In the case of countries in documentary (Kenya, India, Sri Lanka and Bangladesh) “unemployment rates are high or the available job alternatives are unattractive, therefore workers are disinclined to choose exit.”[l] Employees cannot exit because if they leave company, it is hard to get another work or voice because if employees act against company, they will be fired. Also Dowding et al. have come to conclusion that exit is very costly.[li]
As Elizabeth Hoffmann has pointed out in her research the tea industry “has such significant exit costs that the workers can not leave.”[lii] As was indicated in the documentary if workers complain, managers tell them to quit. For example, in Bangladesh workers have family of approximately ten poeple and only one member of family works, they live in poverty and have lack of food, therefore they cannot exit because they need to work.
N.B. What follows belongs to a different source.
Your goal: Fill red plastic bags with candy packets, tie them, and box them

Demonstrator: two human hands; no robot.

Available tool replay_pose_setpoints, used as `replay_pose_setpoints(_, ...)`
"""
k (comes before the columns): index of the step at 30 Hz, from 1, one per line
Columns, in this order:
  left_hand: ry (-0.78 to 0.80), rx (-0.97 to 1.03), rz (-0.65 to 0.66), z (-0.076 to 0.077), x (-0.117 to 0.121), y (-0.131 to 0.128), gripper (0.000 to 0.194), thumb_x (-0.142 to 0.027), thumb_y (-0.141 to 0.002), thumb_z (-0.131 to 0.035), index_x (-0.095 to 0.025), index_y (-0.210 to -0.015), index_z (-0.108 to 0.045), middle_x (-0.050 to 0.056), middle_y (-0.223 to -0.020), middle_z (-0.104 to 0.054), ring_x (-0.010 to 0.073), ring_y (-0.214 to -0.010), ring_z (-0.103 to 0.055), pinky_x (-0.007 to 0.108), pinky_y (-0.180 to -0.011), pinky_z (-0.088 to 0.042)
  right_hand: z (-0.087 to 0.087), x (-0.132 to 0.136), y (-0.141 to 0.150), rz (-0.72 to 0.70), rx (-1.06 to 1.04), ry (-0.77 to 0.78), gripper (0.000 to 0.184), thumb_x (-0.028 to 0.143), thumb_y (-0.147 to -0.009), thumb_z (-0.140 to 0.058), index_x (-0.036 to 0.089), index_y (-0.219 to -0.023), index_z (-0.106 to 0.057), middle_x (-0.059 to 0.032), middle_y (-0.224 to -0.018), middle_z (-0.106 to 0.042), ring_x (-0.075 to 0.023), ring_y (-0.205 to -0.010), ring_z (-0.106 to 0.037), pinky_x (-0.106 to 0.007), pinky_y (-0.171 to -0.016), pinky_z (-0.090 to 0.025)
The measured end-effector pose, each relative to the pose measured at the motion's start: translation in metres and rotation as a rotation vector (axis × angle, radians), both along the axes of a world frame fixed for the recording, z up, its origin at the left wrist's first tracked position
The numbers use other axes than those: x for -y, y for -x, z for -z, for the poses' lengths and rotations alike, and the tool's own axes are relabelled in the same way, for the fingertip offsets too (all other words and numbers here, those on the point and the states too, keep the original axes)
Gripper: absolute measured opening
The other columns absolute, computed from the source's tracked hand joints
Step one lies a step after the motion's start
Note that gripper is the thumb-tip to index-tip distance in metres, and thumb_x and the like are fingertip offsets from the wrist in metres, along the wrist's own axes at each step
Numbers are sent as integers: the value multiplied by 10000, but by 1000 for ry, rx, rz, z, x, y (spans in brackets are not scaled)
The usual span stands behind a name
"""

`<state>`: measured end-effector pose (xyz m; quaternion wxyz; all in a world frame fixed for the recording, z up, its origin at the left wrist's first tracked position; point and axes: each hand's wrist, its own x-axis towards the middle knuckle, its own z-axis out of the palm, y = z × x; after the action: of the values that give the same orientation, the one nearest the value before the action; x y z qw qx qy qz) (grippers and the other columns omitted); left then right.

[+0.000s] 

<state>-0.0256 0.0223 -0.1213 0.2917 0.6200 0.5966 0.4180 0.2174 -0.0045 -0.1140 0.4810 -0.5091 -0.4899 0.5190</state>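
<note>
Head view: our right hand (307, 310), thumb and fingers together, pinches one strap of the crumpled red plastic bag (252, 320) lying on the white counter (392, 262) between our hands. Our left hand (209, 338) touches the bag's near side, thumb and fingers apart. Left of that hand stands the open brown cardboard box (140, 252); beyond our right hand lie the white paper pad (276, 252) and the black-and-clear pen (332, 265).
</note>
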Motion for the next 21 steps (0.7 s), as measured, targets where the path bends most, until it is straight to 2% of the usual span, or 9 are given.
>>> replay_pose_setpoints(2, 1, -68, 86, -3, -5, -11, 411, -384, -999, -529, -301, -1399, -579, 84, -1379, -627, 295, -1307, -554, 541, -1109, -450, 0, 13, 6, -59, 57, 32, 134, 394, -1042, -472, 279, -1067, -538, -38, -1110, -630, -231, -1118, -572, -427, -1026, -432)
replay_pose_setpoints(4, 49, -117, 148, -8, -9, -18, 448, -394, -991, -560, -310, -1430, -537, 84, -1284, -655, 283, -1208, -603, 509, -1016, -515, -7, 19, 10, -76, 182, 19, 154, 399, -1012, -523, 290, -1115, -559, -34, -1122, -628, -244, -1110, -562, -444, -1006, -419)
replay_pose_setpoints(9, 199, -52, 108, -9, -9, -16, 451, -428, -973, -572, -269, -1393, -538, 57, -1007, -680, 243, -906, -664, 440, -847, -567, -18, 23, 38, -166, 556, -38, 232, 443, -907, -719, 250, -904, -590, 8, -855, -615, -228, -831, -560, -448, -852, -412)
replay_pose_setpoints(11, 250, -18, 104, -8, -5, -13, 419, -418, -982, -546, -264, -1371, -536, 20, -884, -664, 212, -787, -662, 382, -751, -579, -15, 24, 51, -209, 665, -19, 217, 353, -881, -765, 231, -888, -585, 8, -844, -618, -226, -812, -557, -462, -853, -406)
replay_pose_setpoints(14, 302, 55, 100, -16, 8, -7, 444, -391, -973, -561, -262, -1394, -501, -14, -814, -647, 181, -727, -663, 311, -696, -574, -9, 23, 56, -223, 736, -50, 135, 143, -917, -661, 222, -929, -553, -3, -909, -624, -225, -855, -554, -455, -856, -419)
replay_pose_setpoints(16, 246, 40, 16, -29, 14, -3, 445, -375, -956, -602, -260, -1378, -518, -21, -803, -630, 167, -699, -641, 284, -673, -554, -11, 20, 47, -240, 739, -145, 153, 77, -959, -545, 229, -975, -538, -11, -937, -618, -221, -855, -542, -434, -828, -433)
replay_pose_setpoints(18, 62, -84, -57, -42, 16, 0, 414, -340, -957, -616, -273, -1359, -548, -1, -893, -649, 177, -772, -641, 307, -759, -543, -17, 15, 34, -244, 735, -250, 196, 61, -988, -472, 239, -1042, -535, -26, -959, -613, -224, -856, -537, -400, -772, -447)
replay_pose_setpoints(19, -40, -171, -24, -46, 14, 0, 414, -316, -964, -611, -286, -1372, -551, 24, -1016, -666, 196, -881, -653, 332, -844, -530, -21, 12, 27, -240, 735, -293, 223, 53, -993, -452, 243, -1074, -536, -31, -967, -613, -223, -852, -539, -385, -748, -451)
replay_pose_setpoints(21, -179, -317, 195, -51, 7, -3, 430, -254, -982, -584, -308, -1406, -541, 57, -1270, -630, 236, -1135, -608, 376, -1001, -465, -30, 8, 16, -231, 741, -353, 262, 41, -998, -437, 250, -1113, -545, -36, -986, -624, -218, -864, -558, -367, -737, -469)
In the case of tea industry we use concept of “collective voice”2 – “actions where the intention of the individual in acting is to contribute to the desired effect through that action.”[liii] “Collective voice” can be subject to collective action problem (Olson 1971)[liv]. “Barry (1974) criticizes Hirshman for not taking the problem of collective action seriously enough in his ‘cost-benefit’ analysis of the motives for exit and voice”.[lv]
Finlay’s or Unilever’s “workers are less likely to anticipate using voice to resolve workplace problems”.[lvi] In the class we have discussed that nowadays it is not so costly to express voice, for example, workers can write e-mail. I disagree with this opinion because to my mind workers in these case may not have excess to internet or have low literacy. Moreover, in the case we observe voice involves not only material or moral costs but can be also punished.
The movie is of year 2008 but in 2009 the changes have taken place. There are tea plantations lead by Unilever (Lipton) also in Pakistan where workers expressed their voice and it was taken into account! In Pakistan workers had the same problems as in other countries we have seen in the documentary: temporary contracts instead of permanent employment, low daily wage (less than three dollars a day), no social security, medical benefits or pensions3 even in the case when the worker has worked for many decades – some of workers have worked even for 30 years. Temporary workers receive a wage that is 1/3 of the permanent workers’ wage. Moreover, workers are hired on 3 months contract basis, afterwards fired and then hired again. This is similar to case in Poland that we have discussed in the class where multinational companies are hiring on permanent contracts and paying less but if workers work more than three months, he/she should be hired on permanent terms, therefore workers are hired and fired by multinational company all the time.
1 From other side, some “Marxian concepts are not applicable to today’s transnational capitalism because of growth of foreign direct investments, internationalizing civil society including labor movements. In the 21st century the class-based society is beyond national borders. Because of global labor standards and NGOs activities, divergent interests within the capitalists class and class consciousness not matter so much”. (W1 lecture, slide nr. 25) Moreover, nowadays concept “working class” has become very blurry. Also Marx has not defined concept “class” clearly.
2 However it is sometimes difficult to distinguish individual and collective voice.
3 As was pointed out in the case of India, people who have been retired for 15 years still haven’t got the money. “They probably never will”, told one of the workers. But in the case of accident with the worker in Sri Lanka widow got pension only after addressing this problem by journalists.